On a 30-hour plane ride from Europe to Hawaii, Brann Dailor of the Atlanta heavy metal band Mastodon read “Moby-Dick” from cover to cover. He already knew he wanted the band’s second album to have a water theme; their debut revolved around fire. To Dailor, the crew of the Pequod seemed like an obvious metaphor for a group of rock musicians enduring the rigors of touring. Over the years waves of musicians have set out in search of “Moby-Dick,” from the late New Bedford folk singer Paul Clayton (“Whaling and Sailing Songs From the Days of Moby Dick,” 1956) to the performance artist Laurie Anderson (“Songs and Stories From Moby Dick,” 1999).

“Assassin’s Creed IV: Black Flag” (2013 video game)

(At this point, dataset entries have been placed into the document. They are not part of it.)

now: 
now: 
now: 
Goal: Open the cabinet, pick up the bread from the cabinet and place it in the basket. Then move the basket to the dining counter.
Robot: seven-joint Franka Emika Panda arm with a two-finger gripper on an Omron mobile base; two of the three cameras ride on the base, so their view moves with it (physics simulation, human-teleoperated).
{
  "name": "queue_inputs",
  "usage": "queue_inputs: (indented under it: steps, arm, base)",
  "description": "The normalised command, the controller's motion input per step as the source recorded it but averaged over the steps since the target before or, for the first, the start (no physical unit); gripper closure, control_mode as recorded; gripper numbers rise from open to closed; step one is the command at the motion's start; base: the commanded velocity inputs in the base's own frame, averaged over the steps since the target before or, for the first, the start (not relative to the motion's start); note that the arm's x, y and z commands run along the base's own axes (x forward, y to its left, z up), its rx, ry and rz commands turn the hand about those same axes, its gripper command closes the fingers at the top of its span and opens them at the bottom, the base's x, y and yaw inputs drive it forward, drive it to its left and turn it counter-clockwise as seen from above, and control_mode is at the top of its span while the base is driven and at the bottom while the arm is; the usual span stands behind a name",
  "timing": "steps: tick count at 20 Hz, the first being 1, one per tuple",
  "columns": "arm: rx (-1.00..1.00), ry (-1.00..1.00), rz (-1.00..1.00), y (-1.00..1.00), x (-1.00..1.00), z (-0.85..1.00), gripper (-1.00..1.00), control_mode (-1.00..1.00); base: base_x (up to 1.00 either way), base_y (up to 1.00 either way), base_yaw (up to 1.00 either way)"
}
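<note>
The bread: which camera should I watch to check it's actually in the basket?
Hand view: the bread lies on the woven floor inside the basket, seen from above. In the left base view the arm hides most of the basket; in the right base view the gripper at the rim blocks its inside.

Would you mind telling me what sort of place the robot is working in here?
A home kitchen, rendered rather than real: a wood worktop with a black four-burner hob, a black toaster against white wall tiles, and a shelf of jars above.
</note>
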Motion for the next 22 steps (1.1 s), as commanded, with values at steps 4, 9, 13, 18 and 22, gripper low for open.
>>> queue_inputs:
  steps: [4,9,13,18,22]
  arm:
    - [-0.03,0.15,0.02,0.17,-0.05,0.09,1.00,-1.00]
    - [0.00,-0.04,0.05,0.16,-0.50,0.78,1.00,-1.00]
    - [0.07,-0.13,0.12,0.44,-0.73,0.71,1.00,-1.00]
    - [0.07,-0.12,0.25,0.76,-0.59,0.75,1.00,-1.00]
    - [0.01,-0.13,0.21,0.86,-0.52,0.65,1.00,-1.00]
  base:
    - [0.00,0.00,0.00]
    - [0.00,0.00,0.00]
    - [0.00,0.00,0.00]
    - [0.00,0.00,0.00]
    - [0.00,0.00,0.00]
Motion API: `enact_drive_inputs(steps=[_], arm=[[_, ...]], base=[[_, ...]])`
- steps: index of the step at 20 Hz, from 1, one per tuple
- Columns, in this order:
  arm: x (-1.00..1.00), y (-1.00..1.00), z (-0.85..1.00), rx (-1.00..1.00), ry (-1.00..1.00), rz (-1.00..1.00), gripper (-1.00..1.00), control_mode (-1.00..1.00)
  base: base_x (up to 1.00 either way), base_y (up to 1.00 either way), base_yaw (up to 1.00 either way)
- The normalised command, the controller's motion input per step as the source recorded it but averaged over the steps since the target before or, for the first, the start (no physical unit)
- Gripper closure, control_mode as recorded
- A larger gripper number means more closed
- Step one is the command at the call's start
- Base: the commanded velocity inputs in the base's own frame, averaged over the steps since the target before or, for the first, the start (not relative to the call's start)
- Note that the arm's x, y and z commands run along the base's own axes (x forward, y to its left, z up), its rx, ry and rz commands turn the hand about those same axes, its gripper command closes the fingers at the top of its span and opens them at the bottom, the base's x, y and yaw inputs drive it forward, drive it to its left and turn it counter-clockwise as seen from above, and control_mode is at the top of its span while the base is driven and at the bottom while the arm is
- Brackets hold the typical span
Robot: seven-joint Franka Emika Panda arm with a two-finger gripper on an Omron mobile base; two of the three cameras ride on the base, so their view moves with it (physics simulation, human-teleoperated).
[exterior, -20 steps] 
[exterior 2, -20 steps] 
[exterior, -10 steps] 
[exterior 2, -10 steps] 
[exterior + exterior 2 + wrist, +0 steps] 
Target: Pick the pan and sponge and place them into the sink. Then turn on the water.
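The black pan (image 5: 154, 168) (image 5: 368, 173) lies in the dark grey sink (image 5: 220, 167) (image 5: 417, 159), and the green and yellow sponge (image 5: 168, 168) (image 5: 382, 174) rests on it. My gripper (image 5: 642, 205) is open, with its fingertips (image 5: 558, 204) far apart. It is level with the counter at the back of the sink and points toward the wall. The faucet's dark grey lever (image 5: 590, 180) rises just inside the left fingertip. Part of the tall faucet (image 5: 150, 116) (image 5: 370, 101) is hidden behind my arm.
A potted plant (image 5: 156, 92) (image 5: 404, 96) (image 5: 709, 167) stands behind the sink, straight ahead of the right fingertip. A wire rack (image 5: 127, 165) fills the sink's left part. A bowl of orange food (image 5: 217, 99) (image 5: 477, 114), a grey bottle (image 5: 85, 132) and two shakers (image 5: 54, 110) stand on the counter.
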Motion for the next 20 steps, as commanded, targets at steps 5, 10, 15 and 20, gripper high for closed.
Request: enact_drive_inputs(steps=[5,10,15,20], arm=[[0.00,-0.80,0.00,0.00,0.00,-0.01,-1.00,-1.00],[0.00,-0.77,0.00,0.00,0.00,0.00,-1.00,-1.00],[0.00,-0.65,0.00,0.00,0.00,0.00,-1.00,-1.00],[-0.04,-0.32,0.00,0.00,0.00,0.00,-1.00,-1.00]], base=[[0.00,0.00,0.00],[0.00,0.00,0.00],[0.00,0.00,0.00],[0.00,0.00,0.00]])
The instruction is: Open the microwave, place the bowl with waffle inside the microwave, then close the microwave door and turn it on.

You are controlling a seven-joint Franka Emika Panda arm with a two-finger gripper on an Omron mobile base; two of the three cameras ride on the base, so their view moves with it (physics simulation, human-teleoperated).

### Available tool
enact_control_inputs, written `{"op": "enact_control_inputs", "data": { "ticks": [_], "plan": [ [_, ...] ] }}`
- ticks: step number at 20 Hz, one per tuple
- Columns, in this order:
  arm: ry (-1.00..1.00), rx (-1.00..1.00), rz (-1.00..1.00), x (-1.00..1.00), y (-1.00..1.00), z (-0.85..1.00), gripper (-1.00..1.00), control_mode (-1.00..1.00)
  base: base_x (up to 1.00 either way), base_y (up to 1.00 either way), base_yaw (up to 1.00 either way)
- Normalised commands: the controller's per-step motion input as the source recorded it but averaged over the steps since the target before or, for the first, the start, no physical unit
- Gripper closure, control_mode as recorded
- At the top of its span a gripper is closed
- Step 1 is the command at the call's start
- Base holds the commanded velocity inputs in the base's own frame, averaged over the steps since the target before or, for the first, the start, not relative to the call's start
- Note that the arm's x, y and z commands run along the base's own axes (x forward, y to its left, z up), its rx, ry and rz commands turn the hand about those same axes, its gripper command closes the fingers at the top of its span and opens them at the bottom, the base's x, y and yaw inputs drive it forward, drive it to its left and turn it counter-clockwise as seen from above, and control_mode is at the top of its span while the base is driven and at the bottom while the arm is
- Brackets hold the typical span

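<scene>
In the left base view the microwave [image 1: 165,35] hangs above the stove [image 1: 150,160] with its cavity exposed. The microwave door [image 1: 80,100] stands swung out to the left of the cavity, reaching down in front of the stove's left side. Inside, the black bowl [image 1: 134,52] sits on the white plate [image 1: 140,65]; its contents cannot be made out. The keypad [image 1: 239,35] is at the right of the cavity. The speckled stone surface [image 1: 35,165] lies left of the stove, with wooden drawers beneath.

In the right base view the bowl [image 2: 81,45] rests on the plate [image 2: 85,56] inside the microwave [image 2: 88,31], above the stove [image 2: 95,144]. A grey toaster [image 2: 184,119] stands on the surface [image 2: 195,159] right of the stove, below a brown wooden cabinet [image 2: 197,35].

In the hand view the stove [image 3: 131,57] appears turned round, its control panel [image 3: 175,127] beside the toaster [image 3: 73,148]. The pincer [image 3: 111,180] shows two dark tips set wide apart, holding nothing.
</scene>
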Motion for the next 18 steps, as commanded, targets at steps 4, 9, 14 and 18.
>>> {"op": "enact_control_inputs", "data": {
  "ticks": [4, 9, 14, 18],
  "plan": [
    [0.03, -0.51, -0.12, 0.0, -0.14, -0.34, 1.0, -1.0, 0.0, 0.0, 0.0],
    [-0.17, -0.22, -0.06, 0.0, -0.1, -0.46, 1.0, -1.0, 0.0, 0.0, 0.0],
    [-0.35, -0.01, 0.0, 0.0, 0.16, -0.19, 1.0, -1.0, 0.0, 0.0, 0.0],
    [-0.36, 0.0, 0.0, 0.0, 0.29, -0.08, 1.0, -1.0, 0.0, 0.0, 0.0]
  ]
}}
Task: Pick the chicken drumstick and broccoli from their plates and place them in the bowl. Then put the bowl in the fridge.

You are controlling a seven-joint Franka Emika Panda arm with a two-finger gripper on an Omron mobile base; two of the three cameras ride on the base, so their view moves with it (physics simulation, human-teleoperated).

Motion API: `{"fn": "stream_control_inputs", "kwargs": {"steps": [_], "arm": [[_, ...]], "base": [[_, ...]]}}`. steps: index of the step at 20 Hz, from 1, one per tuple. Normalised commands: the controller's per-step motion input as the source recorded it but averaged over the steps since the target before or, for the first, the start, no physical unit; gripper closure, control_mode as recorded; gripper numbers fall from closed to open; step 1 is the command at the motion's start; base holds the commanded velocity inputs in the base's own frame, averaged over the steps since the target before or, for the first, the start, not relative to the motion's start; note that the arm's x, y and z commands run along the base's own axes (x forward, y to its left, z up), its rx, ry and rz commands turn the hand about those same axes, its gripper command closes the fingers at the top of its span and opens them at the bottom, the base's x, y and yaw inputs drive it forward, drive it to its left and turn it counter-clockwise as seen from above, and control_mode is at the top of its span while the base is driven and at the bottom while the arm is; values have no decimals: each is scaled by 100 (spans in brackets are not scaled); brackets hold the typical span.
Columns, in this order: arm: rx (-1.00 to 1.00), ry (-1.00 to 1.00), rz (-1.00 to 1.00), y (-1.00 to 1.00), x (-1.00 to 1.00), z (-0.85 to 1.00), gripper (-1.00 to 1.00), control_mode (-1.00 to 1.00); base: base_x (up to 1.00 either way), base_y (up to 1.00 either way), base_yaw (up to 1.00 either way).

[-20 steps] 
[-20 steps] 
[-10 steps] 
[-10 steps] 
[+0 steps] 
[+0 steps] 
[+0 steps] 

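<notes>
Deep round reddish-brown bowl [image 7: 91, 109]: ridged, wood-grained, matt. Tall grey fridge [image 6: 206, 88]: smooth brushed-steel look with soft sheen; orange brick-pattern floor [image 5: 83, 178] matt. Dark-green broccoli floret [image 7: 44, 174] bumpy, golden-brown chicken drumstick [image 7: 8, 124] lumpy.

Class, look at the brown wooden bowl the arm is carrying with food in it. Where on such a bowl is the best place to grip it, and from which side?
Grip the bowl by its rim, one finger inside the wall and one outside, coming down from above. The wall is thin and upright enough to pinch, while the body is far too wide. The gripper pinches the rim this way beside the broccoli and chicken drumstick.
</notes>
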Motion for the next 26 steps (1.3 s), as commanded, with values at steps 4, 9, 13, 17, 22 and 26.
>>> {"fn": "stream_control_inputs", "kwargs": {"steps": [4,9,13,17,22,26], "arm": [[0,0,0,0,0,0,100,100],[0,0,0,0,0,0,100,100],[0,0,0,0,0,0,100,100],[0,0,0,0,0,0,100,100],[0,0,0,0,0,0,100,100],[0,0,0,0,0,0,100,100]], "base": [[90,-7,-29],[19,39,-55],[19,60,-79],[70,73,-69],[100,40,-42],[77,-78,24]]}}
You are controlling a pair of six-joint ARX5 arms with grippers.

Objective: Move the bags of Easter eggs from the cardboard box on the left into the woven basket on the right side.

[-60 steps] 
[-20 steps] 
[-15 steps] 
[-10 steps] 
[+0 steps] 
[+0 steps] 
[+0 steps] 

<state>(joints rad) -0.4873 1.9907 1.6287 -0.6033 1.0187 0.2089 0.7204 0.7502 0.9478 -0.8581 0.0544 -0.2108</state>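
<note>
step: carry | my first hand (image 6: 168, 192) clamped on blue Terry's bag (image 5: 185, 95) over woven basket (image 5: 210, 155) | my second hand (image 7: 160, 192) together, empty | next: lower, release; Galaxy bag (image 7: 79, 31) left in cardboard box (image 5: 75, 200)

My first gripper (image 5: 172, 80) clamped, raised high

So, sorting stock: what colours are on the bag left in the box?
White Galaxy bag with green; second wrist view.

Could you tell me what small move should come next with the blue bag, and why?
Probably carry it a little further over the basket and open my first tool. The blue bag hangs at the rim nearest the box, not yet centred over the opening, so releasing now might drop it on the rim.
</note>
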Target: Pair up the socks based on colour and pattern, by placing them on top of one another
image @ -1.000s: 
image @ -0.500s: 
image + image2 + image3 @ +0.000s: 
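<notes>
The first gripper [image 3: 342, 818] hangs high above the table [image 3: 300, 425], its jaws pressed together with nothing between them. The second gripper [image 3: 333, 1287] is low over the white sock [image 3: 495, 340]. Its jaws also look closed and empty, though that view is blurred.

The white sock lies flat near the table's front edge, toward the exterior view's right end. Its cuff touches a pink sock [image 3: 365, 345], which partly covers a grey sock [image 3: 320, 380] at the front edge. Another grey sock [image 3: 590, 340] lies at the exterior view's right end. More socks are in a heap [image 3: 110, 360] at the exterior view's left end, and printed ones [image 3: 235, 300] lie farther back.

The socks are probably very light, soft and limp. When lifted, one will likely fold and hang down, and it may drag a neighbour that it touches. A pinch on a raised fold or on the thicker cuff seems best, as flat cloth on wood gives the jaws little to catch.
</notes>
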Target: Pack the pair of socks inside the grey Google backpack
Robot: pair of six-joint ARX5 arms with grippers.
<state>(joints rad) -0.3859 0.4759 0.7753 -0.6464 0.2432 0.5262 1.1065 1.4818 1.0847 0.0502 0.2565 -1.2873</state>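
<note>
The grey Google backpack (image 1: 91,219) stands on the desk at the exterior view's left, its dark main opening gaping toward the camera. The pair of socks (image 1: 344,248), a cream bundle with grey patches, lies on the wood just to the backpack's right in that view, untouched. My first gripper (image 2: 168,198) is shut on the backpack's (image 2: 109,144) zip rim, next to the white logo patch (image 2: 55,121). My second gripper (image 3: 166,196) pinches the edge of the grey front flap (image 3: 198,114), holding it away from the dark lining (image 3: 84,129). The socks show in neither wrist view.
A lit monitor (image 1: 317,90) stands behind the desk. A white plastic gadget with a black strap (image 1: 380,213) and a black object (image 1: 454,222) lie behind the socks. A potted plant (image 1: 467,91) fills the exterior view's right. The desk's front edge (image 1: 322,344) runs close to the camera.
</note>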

In the historical gaming franchise’s pirate-themed installment, players have the option of going on a whale hunt. Sighting the white whale is a rare event, but gamers are encouraged to pool their resources. Moby-Dick has long been a favorite subject for animators, from classic comic books to graphic novels, from “The Flintstones” to “The Simpsons.”

These are just a few of the various descendants of Melville’s colossal book. “All of us are Ahabs,” as the great writer put it. Actually, it’s been years since I read the book. I grabbed that quote from @MobyDickatSea.